On our Trek Pack, we include a link to the Trek View website – it’s a great way for people to discover the project, understand our ethics, and usually what they’re most interested in, to be informed of when imagery of the location they were captured goes online via our Spotter a Trekker form.
We used to print cards with information on, but they were needed so infrequently that we stopped bothering (https://www.trekview.org/blog/2019/diy-google-street-view-part-3-preparing-to-shoot/).
Wearing a high-viz vest will make you look more professional, and people will probably be more likely to leave you alone, but I don’t bother personally.
Some people will often want to stop and ask questions. My advice, stop and chat.

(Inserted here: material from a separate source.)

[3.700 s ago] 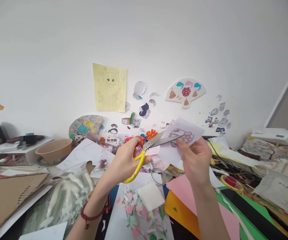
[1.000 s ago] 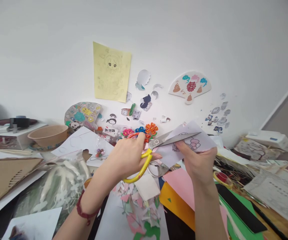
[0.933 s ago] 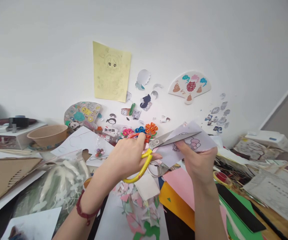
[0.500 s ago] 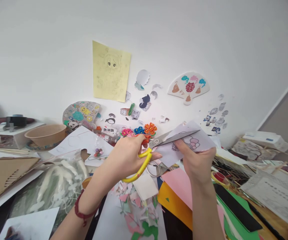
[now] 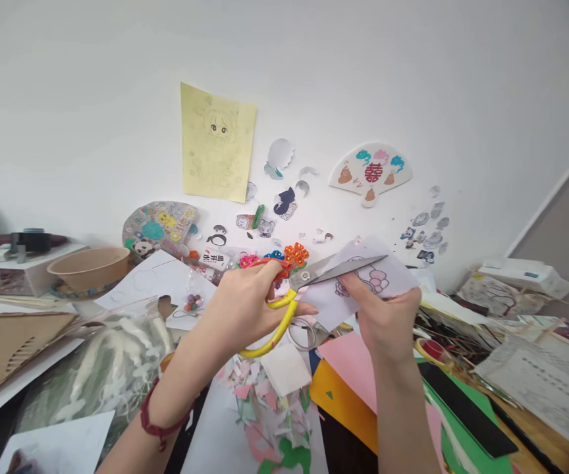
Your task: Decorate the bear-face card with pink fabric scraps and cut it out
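Note:
My left hand (image 5: 238,303) grips a pair of scissors (image 5: 305,276) by their yellow and red-orange handles. Their long metal blades point right across a white sheet of paper (image 5: 397,273), and the blades are somewhat apart near the pivot. On that sheet is a line drawing with pink rounded shapes. My right hand (image 5: 388,322) pinches the sheet from its lower right side, thumb just below the blades. Below both hands, pink, green and white paper scraps (image 5: 274,408) lie heaped on a white sheet.
Behind the scissors stand bright beaded flowers (image 5: 296,255). To the left are a bag of white strands (image 5: 111,355), a tan bowl (image 5: 89,266) and cardboard (image 5: 12,342). Pink paper (image 5: 351,362), orange paper (image 5: 344,408) and a black strip (image 5: 467,408) lie right.
Both hands, with the scissors and drawn sheet, appear slightly further left. More of the red-orange handle shows behind my left hand. Both grips stay the same.

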The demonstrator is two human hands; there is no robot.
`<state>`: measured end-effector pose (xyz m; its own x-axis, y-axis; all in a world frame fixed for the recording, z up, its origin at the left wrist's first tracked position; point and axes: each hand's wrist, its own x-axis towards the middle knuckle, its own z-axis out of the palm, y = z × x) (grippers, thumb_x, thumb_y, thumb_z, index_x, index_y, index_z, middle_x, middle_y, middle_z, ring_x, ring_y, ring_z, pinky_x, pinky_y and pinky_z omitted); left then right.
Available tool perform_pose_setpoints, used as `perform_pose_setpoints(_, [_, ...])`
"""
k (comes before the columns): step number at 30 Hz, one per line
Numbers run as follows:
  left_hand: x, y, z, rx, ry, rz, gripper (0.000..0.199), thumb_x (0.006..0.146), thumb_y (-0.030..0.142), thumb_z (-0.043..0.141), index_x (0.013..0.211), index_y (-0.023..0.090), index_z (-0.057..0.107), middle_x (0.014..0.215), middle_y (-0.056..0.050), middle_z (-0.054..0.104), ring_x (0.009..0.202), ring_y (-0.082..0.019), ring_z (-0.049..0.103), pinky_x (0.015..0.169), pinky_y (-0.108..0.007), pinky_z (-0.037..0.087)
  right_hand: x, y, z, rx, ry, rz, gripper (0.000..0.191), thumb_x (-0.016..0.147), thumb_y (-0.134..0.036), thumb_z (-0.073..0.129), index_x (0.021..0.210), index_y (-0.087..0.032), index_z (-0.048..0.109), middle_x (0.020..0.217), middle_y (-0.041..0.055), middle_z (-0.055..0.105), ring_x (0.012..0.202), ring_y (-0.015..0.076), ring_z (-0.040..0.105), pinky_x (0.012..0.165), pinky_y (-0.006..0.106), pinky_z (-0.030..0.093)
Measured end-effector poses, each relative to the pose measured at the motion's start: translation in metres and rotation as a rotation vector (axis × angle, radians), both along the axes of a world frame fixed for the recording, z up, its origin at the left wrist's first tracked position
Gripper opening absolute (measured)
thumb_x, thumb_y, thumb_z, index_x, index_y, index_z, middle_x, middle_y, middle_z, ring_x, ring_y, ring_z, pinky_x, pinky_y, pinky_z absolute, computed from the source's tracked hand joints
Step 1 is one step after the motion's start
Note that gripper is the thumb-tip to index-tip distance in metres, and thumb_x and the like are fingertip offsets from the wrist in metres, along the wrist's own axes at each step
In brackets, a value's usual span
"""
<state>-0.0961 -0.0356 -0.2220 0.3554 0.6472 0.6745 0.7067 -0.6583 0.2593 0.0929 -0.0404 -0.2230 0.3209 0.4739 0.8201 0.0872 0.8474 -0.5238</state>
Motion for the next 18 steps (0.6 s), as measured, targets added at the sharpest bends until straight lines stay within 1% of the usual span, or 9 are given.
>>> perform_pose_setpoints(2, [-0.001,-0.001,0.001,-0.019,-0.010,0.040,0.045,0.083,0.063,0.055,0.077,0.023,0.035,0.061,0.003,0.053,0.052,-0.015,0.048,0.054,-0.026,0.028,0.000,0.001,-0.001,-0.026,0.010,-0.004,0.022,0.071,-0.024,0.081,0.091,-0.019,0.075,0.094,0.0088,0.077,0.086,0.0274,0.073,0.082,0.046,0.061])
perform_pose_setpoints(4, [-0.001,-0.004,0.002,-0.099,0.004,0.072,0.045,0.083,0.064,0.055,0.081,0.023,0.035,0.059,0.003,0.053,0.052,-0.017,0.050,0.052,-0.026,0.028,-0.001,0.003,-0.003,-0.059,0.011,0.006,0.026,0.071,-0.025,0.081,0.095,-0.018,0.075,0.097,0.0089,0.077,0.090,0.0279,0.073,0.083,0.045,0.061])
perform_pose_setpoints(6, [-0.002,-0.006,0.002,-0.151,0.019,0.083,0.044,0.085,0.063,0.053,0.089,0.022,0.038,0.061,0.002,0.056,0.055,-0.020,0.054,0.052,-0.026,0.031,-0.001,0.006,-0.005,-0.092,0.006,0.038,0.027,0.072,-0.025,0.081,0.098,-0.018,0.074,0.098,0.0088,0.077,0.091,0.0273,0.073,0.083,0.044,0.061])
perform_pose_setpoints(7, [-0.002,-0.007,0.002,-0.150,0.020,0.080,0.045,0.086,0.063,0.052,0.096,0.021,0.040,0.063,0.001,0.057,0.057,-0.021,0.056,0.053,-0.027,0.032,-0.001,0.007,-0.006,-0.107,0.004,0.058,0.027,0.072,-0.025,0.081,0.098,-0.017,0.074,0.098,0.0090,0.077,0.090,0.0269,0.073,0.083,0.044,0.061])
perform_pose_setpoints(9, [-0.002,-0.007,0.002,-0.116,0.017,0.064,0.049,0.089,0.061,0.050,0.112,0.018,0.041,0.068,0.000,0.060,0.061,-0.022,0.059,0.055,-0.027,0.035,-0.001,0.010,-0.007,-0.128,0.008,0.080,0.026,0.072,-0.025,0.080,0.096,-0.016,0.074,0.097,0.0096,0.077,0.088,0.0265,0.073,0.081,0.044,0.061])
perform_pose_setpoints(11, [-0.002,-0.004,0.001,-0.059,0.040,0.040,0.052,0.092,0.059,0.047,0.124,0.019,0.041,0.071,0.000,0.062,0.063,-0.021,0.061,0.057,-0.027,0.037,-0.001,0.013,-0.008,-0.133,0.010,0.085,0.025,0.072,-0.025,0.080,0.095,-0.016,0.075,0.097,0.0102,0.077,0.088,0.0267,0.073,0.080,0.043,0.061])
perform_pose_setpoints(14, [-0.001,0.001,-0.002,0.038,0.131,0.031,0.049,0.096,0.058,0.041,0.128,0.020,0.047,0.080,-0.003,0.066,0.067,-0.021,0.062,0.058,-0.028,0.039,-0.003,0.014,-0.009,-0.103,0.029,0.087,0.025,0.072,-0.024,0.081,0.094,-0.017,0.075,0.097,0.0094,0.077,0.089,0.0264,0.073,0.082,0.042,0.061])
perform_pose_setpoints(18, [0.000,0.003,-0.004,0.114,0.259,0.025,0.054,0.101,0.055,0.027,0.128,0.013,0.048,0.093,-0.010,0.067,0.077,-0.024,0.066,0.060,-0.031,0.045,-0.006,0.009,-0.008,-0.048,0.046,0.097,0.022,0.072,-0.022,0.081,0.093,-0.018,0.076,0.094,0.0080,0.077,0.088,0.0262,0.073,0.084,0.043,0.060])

Stop the camera for a few minutes and explain what you’re doing.
The biggest concerns around privacy, and quite rightly so. Here at Trek View we have a policy of immediate removal of images if there is a complaint. No questions asked. If someone asks us en route to do this, we mark the time, and make sure these images are deleted from the camera before uploading. Despite taking photos being legal in public places (at least here in UK), I just don’t think in such cases it’s moral to take the legal high ground (nor sensible).

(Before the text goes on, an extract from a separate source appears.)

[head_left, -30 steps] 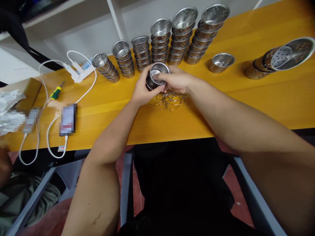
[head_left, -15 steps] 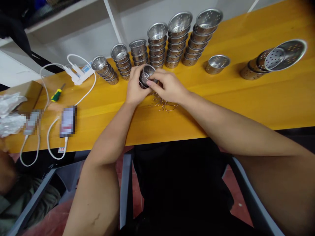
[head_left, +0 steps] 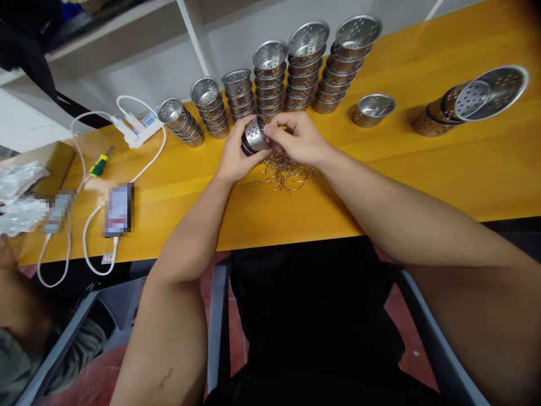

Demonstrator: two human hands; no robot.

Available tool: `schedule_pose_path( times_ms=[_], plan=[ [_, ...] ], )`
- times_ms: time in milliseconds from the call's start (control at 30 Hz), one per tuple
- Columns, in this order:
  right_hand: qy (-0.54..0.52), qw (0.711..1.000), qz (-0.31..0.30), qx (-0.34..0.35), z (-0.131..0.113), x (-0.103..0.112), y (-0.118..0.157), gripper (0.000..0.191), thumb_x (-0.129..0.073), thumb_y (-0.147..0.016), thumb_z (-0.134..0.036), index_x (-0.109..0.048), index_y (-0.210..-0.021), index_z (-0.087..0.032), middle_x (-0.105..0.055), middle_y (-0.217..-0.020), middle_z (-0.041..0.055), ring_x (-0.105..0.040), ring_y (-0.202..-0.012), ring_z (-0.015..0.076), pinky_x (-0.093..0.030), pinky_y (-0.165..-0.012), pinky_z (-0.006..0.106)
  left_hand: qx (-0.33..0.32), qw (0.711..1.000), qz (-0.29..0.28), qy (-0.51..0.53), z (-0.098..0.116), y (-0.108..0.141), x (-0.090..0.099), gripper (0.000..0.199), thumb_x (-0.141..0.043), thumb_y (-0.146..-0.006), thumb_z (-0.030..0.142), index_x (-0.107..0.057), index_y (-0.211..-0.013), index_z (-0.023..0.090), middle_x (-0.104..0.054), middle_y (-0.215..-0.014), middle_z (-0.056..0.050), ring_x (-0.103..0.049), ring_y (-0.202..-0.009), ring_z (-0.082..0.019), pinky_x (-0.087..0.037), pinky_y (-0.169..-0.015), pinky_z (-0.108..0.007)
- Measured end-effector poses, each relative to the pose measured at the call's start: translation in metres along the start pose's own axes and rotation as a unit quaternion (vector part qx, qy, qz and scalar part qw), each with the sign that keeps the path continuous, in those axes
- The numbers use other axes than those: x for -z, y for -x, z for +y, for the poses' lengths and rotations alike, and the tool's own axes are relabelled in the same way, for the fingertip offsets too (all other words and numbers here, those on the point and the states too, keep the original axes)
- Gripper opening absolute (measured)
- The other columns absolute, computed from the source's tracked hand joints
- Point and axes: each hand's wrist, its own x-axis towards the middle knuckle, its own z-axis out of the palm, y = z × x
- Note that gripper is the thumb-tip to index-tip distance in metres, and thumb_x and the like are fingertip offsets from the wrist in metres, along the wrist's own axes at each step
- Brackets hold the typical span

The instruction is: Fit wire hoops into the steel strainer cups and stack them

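Observation:
A small perforated metal cup (head_left: pixel 255 134) lies tipped in my left hand (head_left: pixel 235 151), its holed side wall facing me and its mouth to the right. Dark rims of at least one more cup show beneath it, inside the same grasp. My right hand (head_left: pixel 298 137) pinches at the mouth, thumb against the rim; whether a wire is also between the fingers is hidden. Just below both hands, a tangle of thin bent wires (head_left: pixel 285 173) rests on the wooden table (head_left: pixel 279 220).
Several stacks of perforated cups (head_left: pixel 302 79) line the back by the shelf. A single cup (head_left: pixel 374 110) and a leaning stack (head_left: pixel 459 104) stand right. Leftward are a power strip (head_left: pixel 141 129), a screwdriver (head_left: pixel 100 164), a cabled phone (head_left: pixel 118 208) and a person's arm (head_left: pixel 21 304).
The cup in my left hand has turned so its side wall shows instead of its open mouth. My right hand has shifted slightly right and up, exposing more of the wires.

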Motion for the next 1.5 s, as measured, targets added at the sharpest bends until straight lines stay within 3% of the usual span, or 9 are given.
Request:
schedule_pose_path(
  times_ms=[400, 567, 767, 900, 1200, 1300, 1367, 1433, 1500],
  plan=[
    [-0.048, 0.996, 0.039, -0.069, 0.007, -0.003, -0.009, 0.072, -0.107, -0.11, -0.069, -0.055, -0.083, -0.027, -0.058, -0.078, 0.0031, -0.057, -0.081, 0.023, -0.064, -0.075, 0.038, -0.02, 0.999, -0.026, -0.008, -0.01, -0.004, -0.004, 0.121, -0.086, -0.094, 0.112, -0.055, -0.187, 0.04, -0.073, -0.184, -0.015, -0.07, -0.178, -0.049, -0.049, -0.158, -0.073],
    [-0.089, 0.993, 0.054, -0.055, 0.018, -0.004, -0.014, 0.081, -0.104, -0.103, -0.084, -0.048, -0.083, -0.028, -0.051, -0.079, 0.0032, -0.052, -0.078, 0.0229, -0.06, -0.073, 0.041, -0.01, 1.0, -0.018, -0.017, -0.002, -0.008, -0.005, 0.119, -0.084, -0.095, 0.113, -0.057, -0.185, 0.039, -0.074, -0.183, -0.016, -0.07, -0.178, -0.049, -0.05, -0.157, -0.072],
    [-0.134, 0.99, -0.004, -0.049, 0.017, 0.018, -0.019, 0.097, -0.073, -0.094, -0.12, -0.036, -0.086, -0.031, -0.04, -0.077, 0.0051, -0.057, -0.079, 0.0309, -0.064, -0.072, 0.051, 0.071, 0.997, 0.027, 0.005, 0.016, -0.005, 0.001, 0.123, -0.086, -0.087, 0.118, -0.067, -0.173, 0.033, -0.082, -0.171, -0.017, -0.08, -0.166, -0.044, -0.061, -0.149, -0.065],
    [-0.094, 0.995, -0.009, -0.041, 0.018, 0.033, -0.017, 0.097, -0.064, -0.095, -0.125, -0.04, -0.086, -0.032, -0.047, -0.077, 0.0071, -0.06, -0.081, 0.0328, -0.068, -0.076, 0.056, 0.114, 0.992, 0.031, 0.042, 0.023, -0.003, 0.005, 0.118, -0.078, -0.088, 0.123, -0.074, -0.161, 0.031, -0.089, -0.147, -0.014, -0.087, -0.145, -0.039, -0.072, -0.133, -0.062],
    [0.162, 0.986, -0.038, 0.01, 0.042, 0.043, -0.01, 0.081, -0.097, -0.103, -0.101, -0.064, -0.082, -0.029, -0.055, -0.07, 0.0031, -0.058, -0.079, 0.0263, -0.069, -0.089, 0.052, 0.13, 0.99, 0.024, 0.058, 0.027, -0.004, 0.009, 0.105, -0.076, -0.096, 0.118, -0.076, -0.152, 0.03, -0.088, -0.129, -0.011, -0.087, -0.139, -0.039, -0.072, -0.131, -0.067],
    [0.149, 0.988, -0.014, 0.04, 0.041, 0.043, -0.009, 0.077, -0.1, -0.101, -0.099, -0.071, -0.092, -0.028, -0.071, -0.083, 0.0081, -0.07, -0.09, 0.0315, -0.073, -0.094, 0.054, 0.131, 0.99, 0.016, 0.05, 0.019, -0.001, 0.006, 0.105, -0.076, -0.097, 0.117, -0.074, -0.157, 0.03, -0.088, -0.135, -0.014, -0.087, -0.136, -0.037, -0.073, -0.129, -0.064],
    [0.127, 0.99, 0.005, 0.061, 0.037, 0.037, -0.008, 0.076, -0.104, -0.098, -0.098, -0.079, -0.109, -0.028, -0.086, -0.113, 0.0142, -0.079, -0.106, 0.0357, -0.077, -0.101, 0.056, 0.132, 0.99, 0.018, 0.042, 0.017, -0.001, 0.006, 0.108, -0.08, -0.094, 0.117, -0.074, -0.157, 0.03, -0.089, -0.139, -0.014, -0.088, -0.132, -0.037, -0.074, -0.126, -0.062],
    [0.1, 0.992, 0.002, 0.077, 0.033, 0.029, -0.008, 0.082, -0.109, -0.093, -0.095, -0.084, -0.13, -0.027, -0.088, -0.148, 0.0184, -0.083, -0.121, 0.0389, -0.078, -0.109, 0.059, 0.121, 0.992, 0.014, 0.031, 0.018, -0.001, 0.007, 0.109, -0.085, -0.091, 0.115, -0.073, -0.158, 0.03, -0.089, -0.143, -0.014, -0.088, -0.135, -0.037, -0.074, -0.127, -0.061],
    [0.082, 0.993, -0.014, 0.082, 0.03, 0.022, -0.009, 0.086, -0.114, -0.089, -0.089, -0.084, -0.142, -0.028, -0.085, -0.163, 0.0191, -0.083, -0.131, 0.0412, -0.078, -0.116, 0.062, 0.099, 0.995, 0.002, 0.02, 0.021, -0.001, 0.008, 0.108, -0.089, -0.092, 0.111, -0.072, -0.161, 0.03, -0.089, -0.148, -0.014, -0.087, -0.143, -0.04, -0.071, -0.133, -0.062]
  ],
)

Parents with children are usually most concerned. Again, quite rightly so. Therefore we advise trekkers to avoid parks where children congregate, or perform captures during school hours (when schools were open).
At the end of the day be sensible, be approachable, be polite. 99% of the time this should be enough. Occasionally you might get someone who digs their heels in, where nothing you could have said or done would have helped.